Tokio

Linoy Ashram schreibt Geschichte

Linoy Ashram im Einzelfinale bei den Olympischen Spielen in Tokio am 7. August 2021 Foto: imago images/Xinhua

Linoy Ashram, die als erste Frau für Israel eine olympische Goldmedaille errungen hat, ist überglücklich über ihren Erfolg. Die 22-Jährige, die sich am Samstag bei den Olympischen Sommerspielen in Tokio in der Disziplin Rhythmische Sportgymnastik durchsetzte, sagte dem israelischen Sender Kanal zwölf am Samstagabend: »Ich habe das immer noch nicht verarbeitet. Ich bin immer noch im Schock darüber, was passiert ist und was ich erreicht habe. Ich habe keine Worte. Das ist so eine aufregende tolle Erfahrung.«

Die Weltranglistenerste Linoy hatte die favorisierte Mehrkampf-Weltmeisterin Dina Awerina, die wegen des Banns von Russland offiziell für das Russische Olympische Komitee (ROC) antrat, knapp auf den zweiten Platz verwiesen. Dritte wurde Alina Harnasko aus Belarus, auf dem vierten Platz landete Arina Awerina, die Zwillingsschwester von Dina Awerina. Der Sieg von Linoy Ashram beendete mehr als 20 Jahre russische Dominanz in der Diszplin Rhythmische Sportgymnastik.

GLÜCKWÜNSCHE Israels Präsident Isaac Herzog gratulierte Linoy Ashram noch am selben Abend zu ihrem Sieg. Das ganze Land sei stolz auf sie, sagte er.
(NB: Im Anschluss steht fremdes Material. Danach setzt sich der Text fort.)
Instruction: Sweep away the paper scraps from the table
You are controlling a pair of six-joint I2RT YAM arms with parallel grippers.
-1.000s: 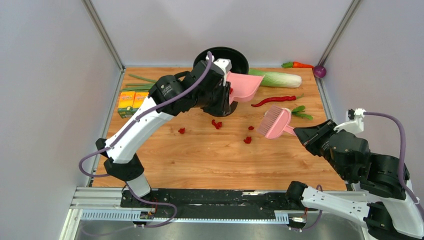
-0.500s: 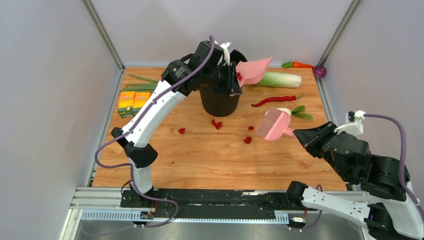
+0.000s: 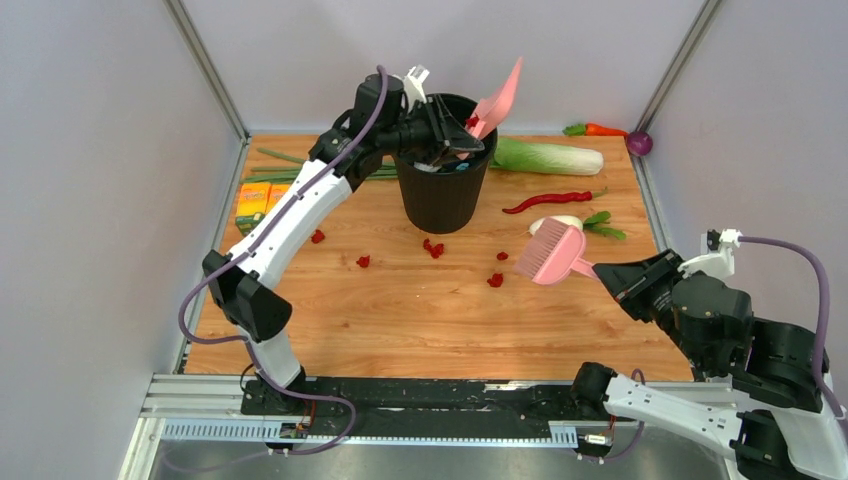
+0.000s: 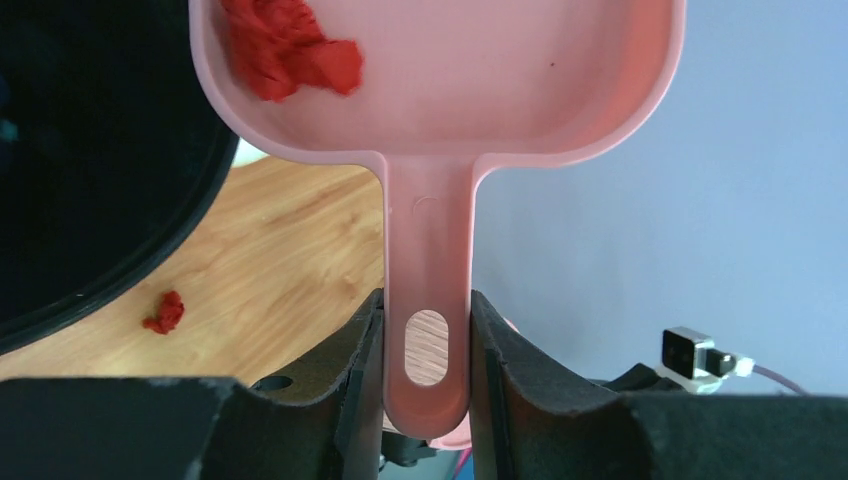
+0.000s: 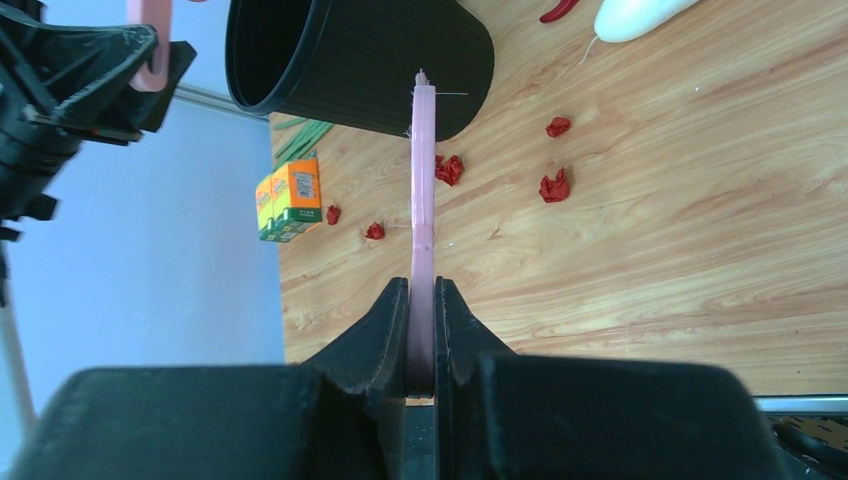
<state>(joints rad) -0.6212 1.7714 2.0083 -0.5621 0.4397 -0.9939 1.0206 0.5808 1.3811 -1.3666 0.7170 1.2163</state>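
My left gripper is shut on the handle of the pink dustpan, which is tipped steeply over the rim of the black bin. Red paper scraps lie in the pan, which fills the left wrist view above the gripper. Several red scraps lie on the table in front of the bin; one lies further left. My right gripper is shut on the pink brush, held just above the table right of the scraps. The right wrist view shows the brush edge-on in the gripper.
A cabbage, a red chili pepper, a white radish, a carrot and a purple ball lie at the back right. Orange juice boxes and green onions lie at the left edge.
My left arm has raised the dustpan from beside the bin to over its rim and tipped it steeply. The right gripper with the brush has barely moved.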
Auch Israels Ministerpräsident Naftali Bennett und Außenminister Yair Lapid schlossen sich den Glückwünschen an.

Russland hingegen, das in der Rhythmischen Sportgymnastik erstmals seit mehr als 20 Jahren auch im Gruppenwettbewerb kein Gold geholt hat, protestierte gegen die Entscheidung der Wertungsrichter. Russland wende sich an den Weltverband FIG, um die Situation zu klären, schrieb der Präsident des Russischen Olympischen Komitees (NOK), Stanislaw Posdnajkow, am Sonntag bei Instagram.

»Es wurde sofort Protest eingelegt gegen die Benotung der Juroren (…), dem wurde nicht stattgegeben«, meinte er mit Blick auf die Silbermedaille von Dina Awerina am Samstag. In der Gruppendisziplin siegte am Sonntag Bulgarien.

»MANIPULATION« Bulgarien könne sich zwar auf Augenhöhe messen mit Russland, meinte die Präsidentin des russischen Verbandes der Rhythmischen Sportgymnastik, Irina Winer-Usmanowa. Sie kritisierte aber, dass die Mannschaft für eine schwache Leistung eine höhere Punktzahl als das russische Team für dessen fehlerfreien Auftritt erhalten habe. »Das ist schrecklich.« Russlands »Vormachtstellung« in der Sportart sei nur durch »Manipulationen der Juroren« gebrochen worden, meinte sie.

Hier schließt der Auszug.